Lidocaine effects on neutrophil extracellular trapping and angiogenesis biomarkers in postoperative breast cancer patients with different anesthesia methods: a prospective, randomized trial

Study design and participants

This study employed a prospective, controlled, parallel-group clinical trial design with equal randomization, conducted at Ningxia Medical University General Hospital affiliated Cancer Hospital. The study received ethical approval from the Ethic Committee of Ningxia Medical University General Hospital (approval number: KYLL-2023-0045) and was registered a priori with the Chinese Clinical Trial Registry (www.chictr.org.cn, ChiCTR2300068563; 23/02/2023). The enrollment period spanned from February 2023 to October 2023. We used the CONSORT checklist when writing our report [16].

Adhering to Good Clinical Practice guidelines and the Declaration of Helsinki, written informed consent was obtained from participating patients or authorized surrogates. The trial considered ethical principles to protect patient rights and well-being.

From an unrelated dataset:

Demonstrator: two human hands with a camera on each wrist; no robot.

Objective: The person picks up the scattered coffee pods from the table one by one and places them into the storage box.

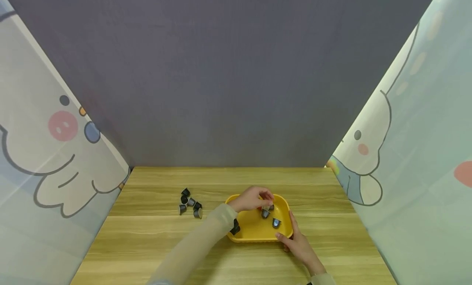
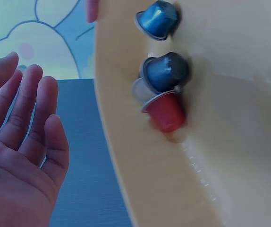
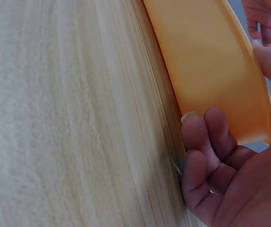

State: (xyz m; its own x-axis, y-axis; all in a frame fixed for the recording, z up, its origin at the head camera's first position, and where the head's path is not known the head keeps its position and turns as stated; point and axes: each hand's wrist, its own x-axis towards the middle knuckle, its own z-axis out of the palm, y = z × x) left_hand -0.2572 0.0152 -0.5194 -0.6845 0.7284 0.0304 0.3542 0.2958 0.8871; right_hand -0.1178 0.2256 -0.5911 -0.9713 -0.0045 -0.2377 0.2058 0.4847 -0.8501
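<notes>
A yellow plastic tray [image 1: 254,232] stands on the table with several coffee capsules inside. My left hand [image 1: 250,198] hovers over its far side; in the left wrist view, this hand [image 2: 24,127] has loosely extended fingers and an empty palm. Near it in the tray lie a light blue capsule [image 2: 156,21], a dark blue capsule [image 2: 166,73] and a red capsule [image 2: 166,112]. More dark capsules [image 1: 235,227] sit at the tray's left end, partly hidden by my left sleeve. My right hand [image 1: 299,246] grips the tray's near right corner, thumb at the rim, fingers curled against the outer wall [image 3: 220,71].
Several dark coffee capsules [image 1: 191,202] lie in a loose cluster on the wooden table [image 1: 147,236], left of the tray. A grey panel [image 1: 228,92] rises behind the table, and cartoon-printed sheets [image 1: 416,154] hang on both sides.
</notes>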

Inclusion criteria encompassed patients aged 18–70 years, ASA physical status 1–3, with primary or invasive breast cancer without distant metastasis (stage 0 to III), and with or without axillary lymph node dissection. Exclusion criteria included allergies to study substances, diabetes, coronary heart disease, chronic inflammatory diseases, previous surgical history of breast cancer (except diagnostic biopsy), neuropsychiatric diseases hindering informed consent, incapacity to understand the study protocol or refusal to participate, and regular usage of corticosteroids or anti-inflammatory drugs.

Randomization and masking

Patients in this study were allocated to one of four groups using a computer-generated randomization process with a ratio of 1:1:1:1. To ensure blinding, group assignments and patient study numbers were concealed within opaque, sealed envelopes. These envelopes were opened only after patients signed a written informed consent form preoperatively.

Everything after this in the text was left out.